Stella: They went through hell, huh?
Aiden: They did. But you're worth it.

Just fine. 

I'm not jazzed at the idea that the showrunners are potentially setting up some form of will they won't they back and forth, especially with how unabashedly flirtatious Dr. Grant was at the end.

Too infrequently do shows allow their happy couples to thrive without some sort of romantic dalliance or loss of trust but here, with all of the drama that surrounds both characters, that extra will they/won't they pull is unnecessary. There's enough drama already!

But it's happening, and Dr. Grant has already been given as much backstory as Wes. 

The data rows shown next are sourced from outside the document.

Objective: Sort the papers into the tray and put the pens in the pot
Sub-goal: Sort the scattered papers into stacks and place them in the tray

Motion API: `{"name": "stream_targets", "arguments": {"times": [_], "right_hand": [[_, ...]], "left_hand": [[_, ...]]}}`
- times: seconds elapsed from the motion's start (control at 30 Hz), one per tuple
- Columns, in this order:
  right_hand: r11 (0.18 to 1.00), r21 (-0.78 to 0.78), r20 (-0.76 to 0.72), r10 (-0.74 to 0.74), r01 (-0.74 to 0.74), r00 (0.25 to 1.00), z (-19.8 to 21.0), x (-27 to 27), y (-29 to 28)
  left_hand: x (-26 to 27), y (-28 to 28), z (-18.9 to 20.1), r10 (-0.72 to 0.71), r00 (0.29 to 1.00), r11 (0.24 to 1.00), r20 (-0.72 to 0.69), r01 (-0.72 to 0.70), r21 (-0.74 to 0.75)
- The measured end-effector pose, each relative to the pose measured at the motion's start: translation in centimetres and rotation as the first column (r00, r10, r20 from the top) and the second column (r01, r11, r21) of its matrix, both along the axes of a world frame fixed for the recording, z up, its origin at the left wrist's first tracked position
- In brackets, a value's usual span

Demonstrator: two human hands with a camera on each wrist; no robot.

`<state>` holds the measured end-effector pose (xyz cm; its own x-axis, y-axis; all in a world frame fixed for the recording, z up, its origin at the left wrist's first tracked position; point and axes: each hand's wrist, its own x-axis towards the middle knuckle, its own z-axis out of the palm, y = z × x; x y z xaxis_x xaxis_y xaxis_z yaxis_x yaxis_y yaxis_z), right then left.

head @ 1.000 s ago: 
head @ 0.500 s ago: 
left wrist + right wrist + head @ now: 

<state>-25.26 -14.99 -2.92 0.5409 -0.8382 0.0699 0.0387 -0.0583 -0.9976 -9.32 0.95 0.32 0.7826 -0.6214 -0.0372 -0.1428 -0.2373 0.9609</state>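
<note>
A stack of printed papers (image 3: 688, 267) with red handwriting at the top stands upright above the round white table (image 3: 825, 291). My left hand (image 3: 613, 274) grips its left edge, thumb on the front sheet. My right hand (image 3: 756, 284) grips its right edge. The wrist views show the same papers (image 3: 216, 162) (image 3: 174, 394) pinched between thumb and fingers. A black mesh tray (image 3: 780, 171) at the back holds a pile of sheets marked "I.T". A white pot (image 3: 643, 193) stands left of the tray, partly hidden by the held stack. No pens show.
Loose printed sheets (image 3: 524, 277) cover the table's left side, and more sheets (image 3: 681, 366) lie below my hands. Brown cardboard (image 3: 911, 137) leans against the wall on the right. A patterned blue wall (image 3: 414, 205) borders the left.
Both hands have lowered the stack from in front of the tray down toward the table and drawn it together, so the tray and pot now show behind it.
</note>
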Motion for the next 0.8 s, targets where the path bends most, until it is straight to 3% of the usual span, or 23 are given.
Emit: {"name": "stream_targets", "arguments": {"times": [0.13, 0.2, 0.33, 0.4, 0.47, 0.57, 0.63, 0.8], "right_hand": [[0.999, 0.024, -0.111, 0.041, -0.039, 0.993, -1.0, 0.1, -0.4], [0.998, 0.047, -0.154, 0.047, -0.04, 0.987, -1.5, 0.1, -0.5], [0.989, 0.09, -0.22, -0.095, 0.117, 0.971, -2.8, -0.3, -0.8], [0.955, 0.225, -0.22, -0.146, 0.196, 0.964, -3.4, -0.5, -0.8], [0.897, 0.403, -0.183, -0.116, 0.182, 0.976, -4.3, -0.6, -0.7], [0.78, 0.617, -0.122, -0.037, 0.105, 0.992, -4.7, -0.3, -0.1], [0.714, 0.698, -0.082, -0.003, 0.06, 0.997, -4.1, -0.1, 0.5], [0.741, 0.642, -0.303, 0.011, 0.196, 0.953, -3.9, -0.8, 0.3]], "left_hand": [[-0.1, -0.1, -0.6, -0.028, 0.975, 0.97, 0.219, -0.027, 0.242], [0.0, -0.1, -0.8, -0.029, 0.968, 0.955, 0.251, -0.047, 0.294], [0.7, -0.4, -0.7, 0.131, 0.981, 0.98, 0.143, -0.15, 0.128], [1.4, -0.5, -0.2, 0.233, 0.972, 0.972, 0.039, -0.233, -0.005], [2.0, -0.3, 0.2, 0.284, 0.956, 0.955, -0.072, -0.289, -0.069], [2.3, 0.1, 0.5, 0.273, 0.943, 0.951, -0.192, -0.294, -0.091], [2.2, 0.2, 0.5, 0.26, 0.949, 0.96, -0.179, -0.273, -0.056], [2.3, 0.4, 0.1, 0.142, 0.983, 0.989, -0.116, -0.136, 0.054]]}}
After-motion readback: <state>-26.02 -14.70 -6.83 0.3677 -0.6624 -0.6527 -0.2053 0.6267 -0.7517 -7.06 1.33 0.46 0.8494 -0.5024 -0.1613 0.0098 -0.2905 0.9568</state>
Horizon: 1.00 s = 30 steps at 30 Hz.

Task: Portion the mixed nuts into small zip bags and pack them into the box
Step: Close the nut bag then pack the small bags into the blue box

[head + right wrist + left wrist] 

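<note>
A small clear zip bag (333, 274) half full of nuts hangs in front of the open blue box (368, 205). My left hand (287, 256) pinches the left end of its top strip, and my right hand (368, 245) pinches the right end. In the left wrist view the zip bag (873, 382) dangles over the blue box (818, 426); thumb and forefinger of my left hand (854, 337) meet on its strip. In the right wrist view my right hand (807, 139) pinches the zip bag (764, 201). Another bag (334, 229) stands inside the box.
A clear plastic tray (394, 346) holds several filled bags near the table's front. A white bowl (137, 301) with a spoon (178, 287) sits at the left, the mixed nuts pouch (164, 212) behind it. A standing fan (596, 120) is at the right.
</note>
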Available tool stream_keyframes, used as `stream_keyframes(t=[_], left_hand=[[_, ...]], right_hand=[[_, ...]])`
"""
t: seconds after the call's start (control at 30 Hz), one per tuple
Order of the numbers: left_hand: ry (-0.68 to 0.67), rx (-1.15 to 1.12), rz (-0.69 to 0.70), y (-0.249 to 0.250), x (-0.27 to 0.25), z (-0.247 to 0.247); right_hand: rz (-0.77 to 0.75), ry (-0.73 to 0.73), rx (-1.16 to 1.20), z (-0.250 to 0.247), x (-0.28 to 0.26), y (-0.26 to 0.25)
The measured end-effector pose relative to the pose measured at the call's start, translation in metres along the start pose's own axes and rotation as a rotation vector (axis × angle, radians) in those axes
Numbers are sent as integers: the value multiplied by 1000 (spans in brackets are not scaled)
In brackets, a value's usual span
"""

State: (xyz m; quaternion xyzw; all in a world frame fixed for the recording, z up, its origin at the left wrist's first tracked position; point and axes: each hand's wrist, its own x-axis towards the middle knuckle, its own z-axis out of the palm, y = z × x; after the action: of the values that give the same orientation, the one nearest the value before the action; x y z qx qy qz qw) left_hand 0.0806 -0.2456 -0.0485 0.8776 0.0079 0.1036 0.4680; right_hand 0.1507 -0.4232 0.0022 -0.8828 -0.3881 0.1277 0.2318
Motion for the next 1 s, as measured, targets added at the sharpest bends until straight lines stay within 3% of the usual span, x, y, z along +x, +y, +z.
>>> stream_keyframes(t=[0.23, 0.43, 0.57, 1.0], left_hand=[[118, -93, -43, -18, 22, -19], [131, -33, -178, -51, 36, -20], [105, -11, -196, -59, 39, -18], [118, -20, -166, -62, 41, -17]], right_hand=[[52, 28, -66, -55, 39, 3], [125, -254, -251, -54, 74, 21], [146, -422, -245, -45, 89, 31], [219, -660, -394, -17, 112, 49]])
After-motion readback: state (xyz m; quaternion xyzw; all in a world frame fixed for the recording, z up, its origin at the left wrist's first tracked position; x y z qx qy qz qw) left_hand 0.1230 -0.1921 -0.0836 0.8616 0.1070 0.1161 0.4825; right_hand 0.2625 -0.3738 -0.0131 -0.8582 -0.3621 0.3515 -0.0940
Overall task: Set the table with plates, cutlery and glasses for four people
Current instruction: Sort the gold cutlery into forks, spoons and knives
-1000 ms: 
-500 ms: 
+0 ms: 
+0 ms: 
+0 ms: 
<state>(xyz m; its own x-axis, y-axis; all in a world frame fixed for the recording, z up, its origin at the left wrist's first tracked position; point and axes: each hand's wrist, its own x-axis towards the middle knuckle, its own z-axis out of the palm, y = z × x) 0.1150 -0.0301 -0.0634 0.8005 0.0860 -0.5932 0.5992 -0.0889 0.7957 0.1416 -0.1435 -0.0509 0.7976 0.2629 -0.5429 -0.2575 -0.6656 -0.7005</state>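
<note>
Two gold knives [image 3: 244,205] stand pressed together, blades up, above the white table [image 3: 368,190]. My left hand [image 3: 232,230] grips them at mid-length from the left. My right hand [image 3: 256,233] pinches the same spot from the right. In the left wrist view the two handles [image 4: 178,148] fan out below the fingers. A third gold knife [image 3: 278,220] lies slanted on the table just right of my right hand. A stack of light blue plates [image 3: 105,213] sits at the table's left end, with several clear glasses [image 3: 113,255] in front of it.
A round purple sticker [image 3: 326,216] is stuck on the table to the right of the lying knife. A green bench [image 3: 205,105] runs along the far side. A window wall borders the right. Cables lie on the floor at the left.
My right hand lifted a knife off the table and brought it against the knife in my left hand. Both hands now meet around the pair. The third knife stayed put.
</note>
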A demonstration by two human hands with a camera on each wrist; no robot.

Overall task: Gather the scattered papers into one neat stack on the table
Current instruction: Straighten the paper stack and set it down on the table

What's intriguing about this aspect of the story is that this might be the first time Stella has ever experienced something like this -- an unrequited longing, a fruitless crush, sexual tension between someone she only just met.

Stella and Wes were always meant to be on the pages of love stories. She missed out on the fun that comes with simply flirting and feeling that attraction. 

If this is where it stays, it will be justified. Until then, we'll just have to wait and see. 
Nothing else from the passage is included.